Column from SpainBACK NUMBER
スペインサッカーは時代遅れか?
text by
鈴井智彦Tomohiko Suzui
photograph byTomohiko Suzui
posted2005/03/22 00:00
なぜか? チャンピオンズ・リーグでスペイン勢が姿を消した。ベスト8にはイタリア、イングランド、オランダ、ドイツ、フランスのクラブが顔を揃えているというのに。取材先のイタリアで考え込んでしまった。
3チーム――ACミラン、インテル、ユベントス――が生き残っているイタリアだけれども、数年前には今回のスペインのように早々と全滅したこともあった。そのとき、スペイン人は笑っていた。いまでは、笑われている。イタリアに限らず、イングランドやドイツも、どの国のクラブもほんの数シーズン前までは、スペインのクラブに見劣りがした。前へ前へと急ぎ、身体能力ばかりが重視される。中盤の選手は球拾い。つまるところ、退屈だった。
ミランはコンパクトにラインを動かすことも、ボールを左右に振り分けることもできる。ルイ・コスタは2年前、「大金をかけて獲得するほどの選手ではない。使い物にならん」とイタリアの新聞に中田英とともに書きたてられていた。それが、いまではルイ・コスタにボールが集まる。
インテルも、ボールがよく走る。宙を舞うのではなく、地を行く。「いまが一番充実している」というカンビアッソは、レアル・マドリーから放出されてインテルで蘇った。
だが、まるで10人で戦っているようなゲームをするクラブがイタリアからなくなったわけでもない。「守備に錠をかける」という意である伝統のカテナチオは、イタリアの地に染み付いている。イタリア・カップのゲームでのフィオレンティーナがそうだった。ローマを相手に自陣に鍵をかけては閉じこもっていた。チャンピオンズ・リーグでのミラン対バルセロナ戦もそうだった。ミランの攻撃はシェフチェンコとカカに任せっきりだった。それでも、その試合の先制ゴールはカウンターからチェフチェンコが決めた。やはり伝統のカウンターは美しかった。

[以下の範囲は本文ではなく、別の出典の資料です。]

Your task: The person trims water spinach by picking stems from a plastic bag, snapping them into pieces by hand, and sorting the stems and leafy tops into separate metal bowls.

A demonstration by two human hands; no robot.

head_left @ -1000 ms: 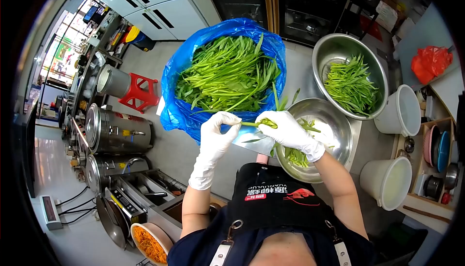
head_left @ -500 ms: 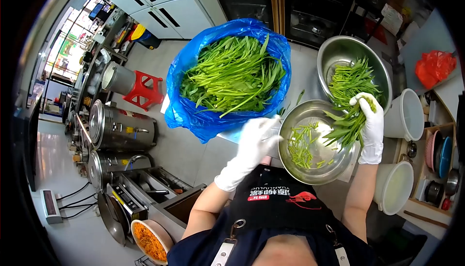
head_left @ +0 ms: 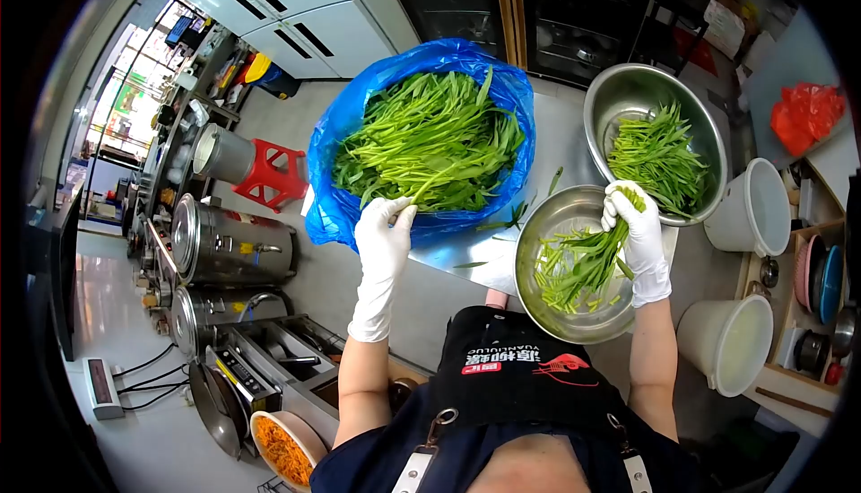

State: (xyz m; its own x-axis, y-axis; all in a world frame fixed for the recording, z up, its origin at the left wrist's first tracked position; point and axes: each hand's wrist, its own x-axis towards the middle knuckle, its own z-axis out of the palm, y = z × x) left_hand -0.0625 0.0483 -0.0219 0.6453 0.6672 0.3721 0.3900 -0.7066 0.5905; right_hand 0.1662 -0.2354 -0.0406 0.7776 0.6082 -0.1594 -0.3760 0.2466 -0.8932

バルサとレアルは、ホームとアウェーでもちろん戦術は変えてくるけど、根本的なスタイルは変えない。いつも素のままだ。いっぽう、ミランやインテル、ユーベらは家着(オフェンシブ)と外着(ディフェンシブ)を使い分ける。試合の相手や流れによって洋服のカラーリングを変えてくる。大げさにいえば、ペナルティエリア内に11人が入って守ることを恥じない。それで勝てるなら、と。
しかも、ルイ・コスタにカカ、シェフチェンコからアドリアーノやミハイロビッチといった各国の名選手が揃うわけだから、その気になればボール支配率を高めることも、中盤から組み立てることもできる。もはや、中盤でのボール回しはスペインだけのお家芸ではなくなった。
イタリアとスペインを比較するときによく出てくる名前がある。ガットゥーゾとシャビ。いまでも、それは変わらない。ただ、セリエAではシャビのような器用な外国人選手を中盤で起用するようになった。スペインにもガットゥーゾ的な選手はいた。だが、名脇役として活躍したマケレレやダービッツは放出されている。
イタリアにはふたつの顔がある。オフェンシブとディフェンシブ。ホームとアウェー。ヨハン・クライフは、「汗をかくのはボールで、選手じゃない」と言った。「相手をボールに触らせなければ、失点することもない」とも。ごもっとも。しかし、イタリアのカテナチオはまったく逆の発想だろう。相手に仕事をさせて、疲れるのを自陣で待てばいい。一瞬の隙を狙ってとどめをさせばいい。なんだか、信長や秀吉に対する家康みたいだ。ホトトギスをフットボールに置き換えると。いまのところ、天下をとりそうなのはイタリアだ。
このままだと、スペインのスタイルは時代遅れなものになりかねない。単にボールを回して楽しんでいるだけ、だからスペイン・リーグはあんなぐずぐずした流れなんだ、と言われてしまうだろう。しかし、そんなことはないと思う。いまのスペインのスタイルを信じたい。守備を重視する? 守ることを覚えるなんて、スペイン人には似合わない。とはいっても、バルサとレアルの敗退は、何か悪い虫の知らせのような気もしている。